Since the lockdowns began, companies have tried to slash costs and move to cheaper marketing online that is more targeted towards purchases rather than promoting brands.
This disproportionately hit broadcasters and publishers, even though audiences rose sharply in April and May. Television advertising is expected to fall 17.6 per cent in 2020 and rise 6 per cent in 2021, according to GroupM, while newspapers will endure annual declines of 26 per cent and 2.5 per cent.
One senior executive at a big advertising holding company said there were “fundamental shifts” in the market, particularly for television. “This shock may do for free-to-air broadcast television what the financial crisis did for newspaper advertising,” they said. “It never recovered for newspapers. The question is how can broadcasters stop that from happening to them.”
Although there are signs of stabilisation, a recent survey of chief marketing officers by the World Federation of Advertisers suggests that a recovery may still take some time.
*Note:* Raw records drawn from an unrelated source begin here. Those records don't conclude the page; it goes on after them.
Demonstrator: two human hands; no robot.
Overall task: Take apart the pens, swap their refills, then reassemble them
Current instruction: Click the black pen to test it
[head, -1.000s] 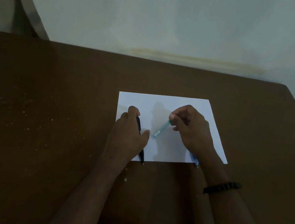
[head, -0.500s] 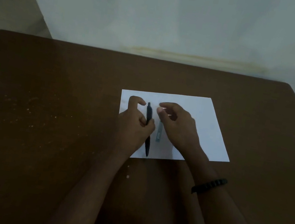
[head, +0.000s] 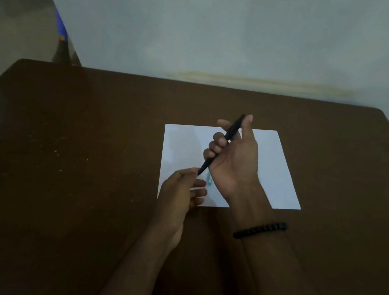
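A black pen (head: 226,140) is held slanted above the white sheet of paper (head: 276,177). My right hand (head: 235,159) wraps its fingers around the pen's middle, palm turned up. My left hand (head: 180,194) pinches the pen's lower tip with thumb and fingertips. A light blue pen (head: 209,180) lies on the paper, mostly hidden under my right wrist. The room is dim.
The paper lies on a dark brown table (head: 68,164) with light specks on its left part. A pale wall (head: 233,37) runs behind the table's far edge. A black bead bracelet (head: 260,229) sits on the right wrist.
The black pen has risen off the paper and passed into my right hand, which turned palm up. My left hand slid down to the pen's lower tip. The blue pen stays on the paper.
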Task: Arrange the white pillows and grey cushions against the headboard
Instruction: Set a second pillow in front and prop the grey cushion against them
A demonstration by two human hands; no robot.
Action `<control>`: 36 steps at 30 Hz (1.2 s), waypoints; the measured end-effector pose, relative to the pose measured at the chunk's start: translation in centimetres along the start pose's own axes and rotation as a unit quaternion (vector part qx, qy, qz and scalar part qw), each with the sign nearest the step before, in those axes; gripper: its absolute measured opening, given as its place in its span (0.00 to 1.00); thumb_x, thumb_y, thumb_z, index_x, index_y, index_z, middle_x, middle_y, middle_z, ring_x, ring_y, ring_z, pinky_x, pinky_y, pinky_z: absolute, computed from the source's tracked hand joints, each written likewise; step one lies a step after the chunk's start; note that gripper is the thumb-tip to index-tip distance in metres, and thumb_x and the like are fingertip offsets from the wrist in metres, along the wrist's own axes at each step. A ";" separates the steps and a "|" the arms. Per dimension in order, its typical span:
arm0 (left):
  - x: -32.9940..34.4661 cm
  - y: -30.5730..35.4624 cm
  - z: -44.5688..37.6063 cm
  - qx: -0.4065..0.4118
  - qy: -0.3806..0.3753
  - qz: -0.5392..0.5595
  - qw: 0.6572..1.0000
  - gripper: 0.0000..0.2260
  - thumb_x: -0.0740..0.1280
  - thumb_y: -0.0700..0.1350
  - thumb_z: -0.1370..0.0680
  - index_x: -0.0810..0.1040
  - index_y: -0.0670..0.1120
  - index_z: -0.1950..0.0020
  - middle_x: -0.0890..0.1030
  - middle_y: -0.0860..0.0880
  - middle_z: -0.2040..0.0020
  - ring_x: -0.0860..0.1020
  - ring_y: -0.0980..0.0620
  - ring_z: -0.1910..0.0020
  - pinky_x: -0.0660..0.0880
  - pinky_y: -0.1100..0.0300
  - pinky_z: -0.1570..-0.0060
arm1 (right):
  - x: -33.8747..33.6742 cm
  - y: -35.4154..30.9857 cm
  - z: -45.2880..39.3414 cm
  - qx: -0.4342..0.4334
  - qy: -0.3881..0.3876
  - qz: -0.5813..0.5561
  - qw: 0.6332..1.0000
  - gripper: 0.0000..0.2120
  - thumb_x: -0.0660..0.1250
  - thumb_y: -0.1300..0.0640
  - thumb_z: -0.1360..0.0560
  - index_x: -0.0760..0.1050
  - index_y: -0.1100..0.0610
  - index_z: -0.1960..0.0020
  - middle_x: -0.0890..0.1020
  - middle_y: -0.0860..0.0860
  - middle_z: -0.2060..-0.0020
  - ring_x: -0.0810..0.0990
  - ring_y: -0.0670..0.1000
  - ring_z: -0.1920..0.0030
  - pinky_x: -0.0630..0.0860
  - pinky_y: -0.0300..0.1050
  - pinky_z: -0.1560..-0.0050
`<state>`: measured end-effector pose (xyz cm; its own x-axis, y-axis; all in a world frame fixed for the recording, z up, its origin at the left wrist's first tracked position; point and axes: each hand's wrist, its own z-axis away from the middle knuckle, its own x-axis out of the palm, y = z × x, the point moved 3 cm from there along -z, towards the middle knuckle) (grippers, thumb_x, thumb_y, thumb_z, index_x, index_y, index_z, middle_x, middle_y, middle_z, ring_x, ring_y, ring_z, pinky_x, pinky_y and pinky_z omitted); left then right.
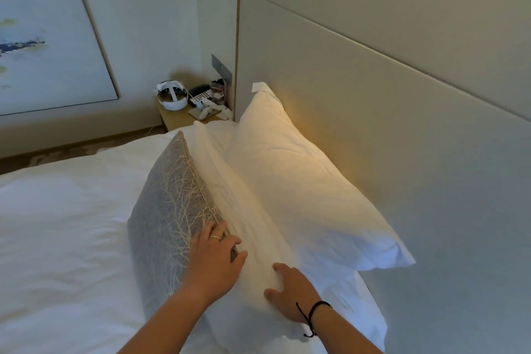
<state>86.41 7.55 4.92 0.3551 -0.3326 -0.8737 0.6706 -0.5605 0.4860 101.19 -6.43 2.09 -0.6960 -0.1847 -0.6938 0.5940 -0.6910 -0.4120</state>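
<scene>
A white pillow (301,181) leans upright against the beige headboard (402,123). In front of it stands a second white pillow (241,204), and a grey cushion (163,210) with a pale branch pattern leans on that one. My left hand (214,259) lies over the cushion's near top corner, fingers curled over its edge. My right hand (290,293) presses into the near end of the second white pillow, its fingers sunk into the fabric.
White bedding (63,224) covers the bed to the left. A wooden nightstand (175,121) beyond the bed carries a white headset (172,96), a phone and small items. A large framed painting (43,31) hangs on the left wall.
</scene>
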 end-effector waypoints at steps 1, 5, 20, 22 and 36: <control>0.1 0.1 -0.1 0.008 -0.004 -0.005 1.000 0.16 0.61 0.62 0.22 0.77 0.59 0.38 0.61 0.50 0.21 0.51 0.47 0.22 0.51 0.43 0.24 | -0.1 0.0 0.5 0.001 -0.001 0.001 1.000 0.35 0.62 0.38 0.26 0.56 0.48 0.24 0.67 0.51 0.29 0.68 0.53 0.32 0.67 0.46 0.34; 1.0 1.1 -1.0 0.035 -0.043 -0.027 0.998 0.15 0.59 0.62 0.22 0.76 0.60 0.38 0.62 0.53 0.22 0.50 0.48 0.21 0.42 0.40 0.24 | -1.8 0.8 2.2 0.000 0.028 0.002 1.000 0.35 0.62 0.38 0.24 0.55 0.49 0.22 0.61 0.49 0.25 0.61 0.52 0.26 0.60 0.47 0.29; 3.3 8.1 -9.2 0.082 -0.107 -0.049 0.990 0.14 0.59 0.61 0.20 0.72 0.61 0.36 0.66 0.58 0.25 0.60 0.55 0.25 0.46 0.43 0.24 | -17.2 9.1 -1.0 0.016 0.224 -0.013 0.974 0.25 0.60 0.45 0.21 0.63 0.51 0.26 0.69 0.49 0.29 0.68 0.52 0.30 0.64 0.46 0.31; 4.4 9.6 -10.7 0.087 -0.113 -0.049 0.989 0.15 0.59 0.60 0.20 0.73 0.61 0.35 0.67 0.57 0.25 0.60 0.56 0.25 0.48 0.45 0.24 | -18.5 10.6 -2.9 0.021 0.227 0.017 0.973 0.20 0.59 0.44 0.21 0.70 0.52 0.32 0.76 0.50 0.36 0.73 0.54 0.36 0.70 0.48 0.36; 9.7 17.5 -26.0 0.114 -0.114 -0.177 0.971 0.19 0.57 0.51 0.18 0.61 0.58 0.26 0.57 0.48 0.20 0.59 0.44 0.23 0.56 0.45 0.24 | -22.4 11.3 -16.1 -0.016 0.159 -0.005 0.987 0.36 0.52 0.29 0.26 0.60 0.51 0.27 0.69 0.50 0.30 0.69 0.54 0.32 0.68 0.54 0.34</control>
<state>118.52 14.27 4.35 -0.0422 -0.2327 -0.9716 0.5540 -0.8147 0.1711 130.03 1.20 3.48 -0.5432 0.0538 -0.8379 0.6037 -0.6685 -0.4343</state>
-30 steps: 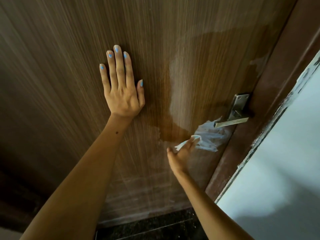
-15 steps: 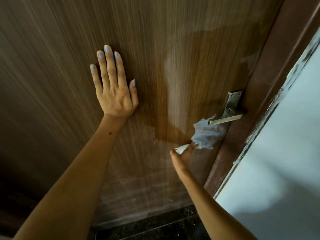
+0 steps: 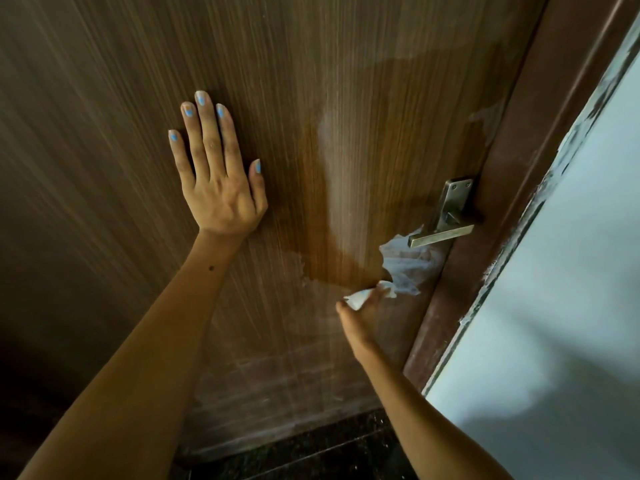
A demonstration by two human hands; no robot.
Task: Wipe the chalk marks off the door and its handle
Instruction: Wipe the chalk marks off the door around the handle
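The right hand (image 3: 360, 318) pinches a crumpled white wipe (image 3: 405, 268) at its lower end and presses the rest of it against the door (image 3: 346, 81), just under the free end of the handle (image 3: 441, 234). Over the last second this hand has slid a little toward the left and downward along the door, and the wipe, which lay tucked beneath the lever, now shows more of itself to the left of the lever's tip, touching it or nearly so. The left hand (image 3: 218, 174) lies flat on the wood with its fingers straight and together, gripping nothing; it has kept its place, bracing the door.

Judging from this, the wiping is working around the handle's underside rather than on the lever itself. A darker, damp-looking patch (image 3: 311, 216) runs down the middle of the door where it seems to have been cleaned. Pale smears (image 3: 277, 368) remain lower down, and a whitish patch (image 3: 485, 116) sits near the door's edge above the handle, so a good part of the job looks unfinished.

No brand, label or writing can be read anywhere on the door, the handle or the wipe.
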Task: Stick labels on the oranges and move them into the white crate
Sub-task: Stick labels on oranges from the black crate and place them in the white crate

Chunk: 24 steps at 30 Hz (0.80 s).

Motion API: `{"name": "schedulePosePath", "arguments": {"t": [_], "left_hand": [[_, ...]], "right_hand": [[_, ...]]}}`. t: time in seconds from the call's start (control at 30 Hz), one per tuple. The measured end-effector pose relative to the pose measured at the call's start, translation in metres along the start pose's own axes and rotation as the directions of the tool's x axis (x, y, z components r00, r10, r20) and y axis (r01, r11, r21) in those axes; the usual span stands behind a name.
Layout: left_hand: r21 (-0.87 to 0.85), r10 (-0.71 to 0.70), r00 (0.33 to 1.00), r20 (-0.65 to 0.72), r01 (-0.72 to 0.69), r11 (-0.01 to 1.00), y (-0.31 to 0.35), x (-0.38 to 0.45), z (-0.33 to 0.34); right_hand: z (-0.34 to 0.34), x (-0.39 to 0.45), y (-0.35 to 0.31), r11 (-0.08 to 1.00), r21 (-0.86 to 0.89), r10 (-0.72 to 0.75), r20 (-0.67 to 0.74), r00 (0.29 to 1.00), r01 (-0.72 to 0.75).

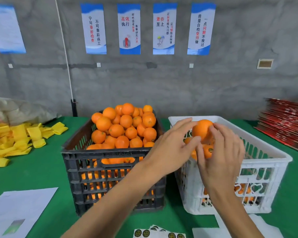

Almost 40 per cent of the multinationals said this month that they planned to further delay campaigns by about six months.
Stephan Loerke, chief executive of the WFA, said the “uncertainty is likely to continue far longer than with previous downturns”.
“With demand down and supply increasing this is likely to remain a buyers’ market for much of the remainder of 2020,” he added, noting it may force some old media such as broadcasters to offer more flexible, short-term buying.
Some analysts initially thought the disruption of lockdowns might put a brake to the rise of digital marketing.
“Actually we saw the opposite happen,” said Vincent Letang, who runs global forecasting for Magna. He noted that more than two-thirds of Facebook and Google advertising was local. “Small local businesses embraced digital marketing and advertising for the first time during the lockdown just to keep the business alive.”
Christine Removille, an expert partner at Bain and former global president of Carat agency, said coronavirus differed from previous shocks because it would change not just purchasing power but consumer behaviour.
“Digital commerce is huge and many industries that previously had low penetration, like consumer product companies, will see that as an opportunity to not only sell directly but to capture consumer data,” she said.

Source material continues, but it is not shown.